Autologous regulatory T cells in clinical intraportal allogenic pancreatic islet transplantation
ClinicalTrials.gov number: NCT04820270.
Summary
Allogeneic islet transplantation in type 1 diabetes requires lifelong immunosuppression to prevent graft rejection. This medication can cause adverse effects and increases the susceptibility for infections and malignancies. Adoptive therapies with regulatory T cells (Tregs) have shown promise in reducing the need for immunosuppression in human transplantation settings but have previously not been evaluated in islet transplantation. In this study, five patients with type 1 diabetes undergoing intraportal allogeneic islet transplantation were co-infused with polyclonal autologous Tregs under a standard immunosuppressive regimen. Patients underwent leaukapheresis from which Tregs were purified by magnetic-activated cell sorting (MACS) and cryopreserved until transplantation. Dose ranges of 0.14–1.27 × 106 T cells per kilo bodyweight were transplanted. No negative effects were seen related to the Treg infusion, regardless of cell dose. Only minor complications related to the immunosuppressive drugs were reported. This first-in-man study of autologous Treg infusion in allogenic pancreatic islet transplantation shows that the treatment is safe and feasible. Based on these results, future efficacy studies will be developed under the label of advanced therapeutic medical products (ATMP), using modified or expanded Tregs with the aim of minimizing the need for chronic immunosuppressive medication in islet transplantation.
Introduction
Pancreatic islet transplantation in type 1 diabetics is a low invasive therapeutic option that reduces the need for exogenous insulin and improves glycemic control, thus improving both morbidity and mortality [1]. The main drawback of this treatment is the need for chronic immunosuppressive medication to prevent graft rejection.
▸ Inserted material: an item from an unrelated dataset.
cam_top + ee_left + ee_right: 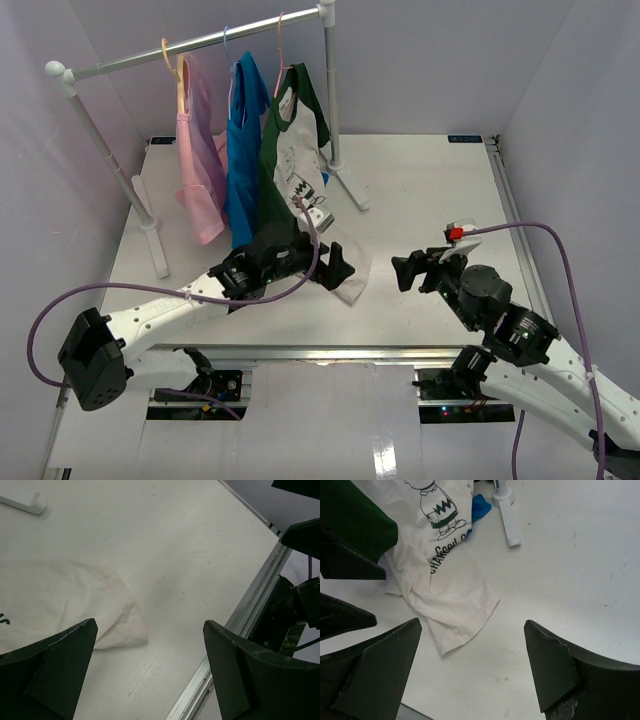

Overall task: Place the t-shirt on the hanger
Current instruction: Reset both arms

Such drugs increase the susceptibility for infections and malignancies, and includes risks for drug toxicity and other significant side effects [2, 3]. While immunosuppressive regimens have improved over time, graft loss is still a major hurdle both in short term and long term [4]. Thus, alternative options to improve graft acceptance and reduce side effects are sought.
Regulatory T cells (Tregs) are a subset of CD4+ T cells with immunomodulatory properties crucial for prevention of autoimmune disease and excessive inflammation [5]. These properties have raised hope for their use in autoimmune disease and allogenic transplantation settings. Adoptive Tregs therapies have shown potential in preventing graft-versus-host disease (GVHD) in allogenic stem cell transplantation and for prolonging beta cell survival in newly onset type 1 diabetes [6-9]. Patients who have undergone liver and kidney transplantation coupled with Treg therapy show reduced need for standard immunosuppression [10, 11]. Also, increased Treg numbers in renal allografts has been associated with more favorable long-term outcome [12]. The main goal in the development of Treg therapies is to promote a tolerogenic state toward the transplanted graft and minimize the need for immunosuppressive medication. While standard immunosuppressive drugs can prevent graft rejection, some may hamper tolerance induction; commonly used immunosuppressants such as Basiliximab and Tacrolimus targets T-cell proliferation and function, which inhibits both effector T cells and Tregs [13, 14]. It is therefore important to both reduce the need for immunosuppressive drugs and design regimens that supports tolerance induction.
While no previous clinical trials of Treg therapy in islet transplantation have been published, studies are now being performed at major islet transplant centers. The first step is to evaluate the safety of the treatments via phase I/II trials, preferably including dose-ranging. If initial safety studies are successful, further studies may be performed evaluating the efficacy of the treatment and exploring whether the immunosuppressive medication can be reduced. Future trials may also attempt at increasing the effectiveness of the therapy, for example, by increasing Treg doses through cell expansion or by virally inducing cell modifications, which would classify the treatments as advanced therapy medicinal products (ATMPs).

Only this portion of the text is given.